Response to Cross-Shareholder Indication of Intent to Sell

When cross-shareholders indicate their intention to sell their shares, we do not hinder the sale of the cross-held shares by, for instance, implying a possible reduction of business transactions.

However, in cases where parties which are cross-shareholders for the purpose of business cooperation indicate their intention to sell their shares, we recognize the need to consider revising cooperative relations based on economic rationality.

Principle 2-6

Roles of Corporate Pension Funds as Asset Owners

Because the management of corporate pension funds impacts stable asset formation for employees and our own financial standing, we ensure that potential conflicts of interest between pension fund beneficiaries and our company are appropriately managed by entrusting fund operation to a management institution and by receiving regular reports on the status of fund management and stewardship activities.

However, with regard to the involvement of human resources and operational practices, as required by this principle and including recruiting or assigning outside qualified persons, discussion of this issue will be revisited in the future as warranted based on careful monitoring of developments.

Supplementary Principle 4.1.3

Proactive engagement in the establishment and implementation of a succession plan for the CEO and other top executives, and appropriate oversight of the systematic development of succession candidates

Since assuming the position in April 2014, Tomiya Takamatsu, the Company's president, has demonstrated strong leadership by managing the company with rapid, decisive decision-making in line with its medium- and long-term management posture based on the perspective of all stakeholders and in keeping with the newly formulated Group Philosophy and Group Vision.

Although we do not currently have a specific succession plan for positions such as president, we

recognize that the cultivation of corporate officers and management positions that support the Company's executive team is an important priority, and we launched DyDo Innovation Academy, a long-term training program for mid-level employees, in order to cultivate and identify the next generation of leaders who will be responsible for driving the organization's sustained growth going forward. We are working to foster problem-solving skills, strengthen leadership, and facilitate management literacy through a combination of off- and on-the-job training.
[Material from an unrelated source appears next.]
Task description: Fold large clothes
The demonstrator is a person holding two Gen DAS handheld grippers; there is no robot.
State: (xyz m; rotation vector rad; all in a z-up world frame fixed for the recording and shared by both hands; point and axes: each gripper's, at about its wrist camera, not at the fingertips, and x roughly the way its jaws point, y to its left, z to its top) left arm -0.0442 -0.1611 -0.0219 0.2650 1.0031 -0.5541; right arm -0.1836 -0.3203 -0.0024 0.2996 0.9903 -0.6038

For the future, the Board of Directors will appropriately supervise the implementation of initiatives aimed at medium and long term improvement in corporate value, including a strategic development plan for the next generation of corporate officers and managers.

Supplementary Principle 4.2.1

Use of objective and transparent procedures for remuneration system design and determination of actual remuneration amounts

While we have not established an independent external director-led advisory committee, the members of the Board of Directors do incorporate the advice of independent external directors as appropriate when deliberating about remuneration system design. The Board of Directors adopted policies governing the scale of executives' compensation packages and the methods used to calculate them on March 15, 2021. Bonuses for individual directors are determined by multiplying the individual's basic compensation by a coefficient that is calculated based on the company's performance during the previous business year (defined as the extent to which the consolidated-basissales and operating income forecasts at the beginning of the business year as announced in financial briefings have been achieved). This method of calculation applies to executive bonuses paid during the business year starting on January 21, 2022.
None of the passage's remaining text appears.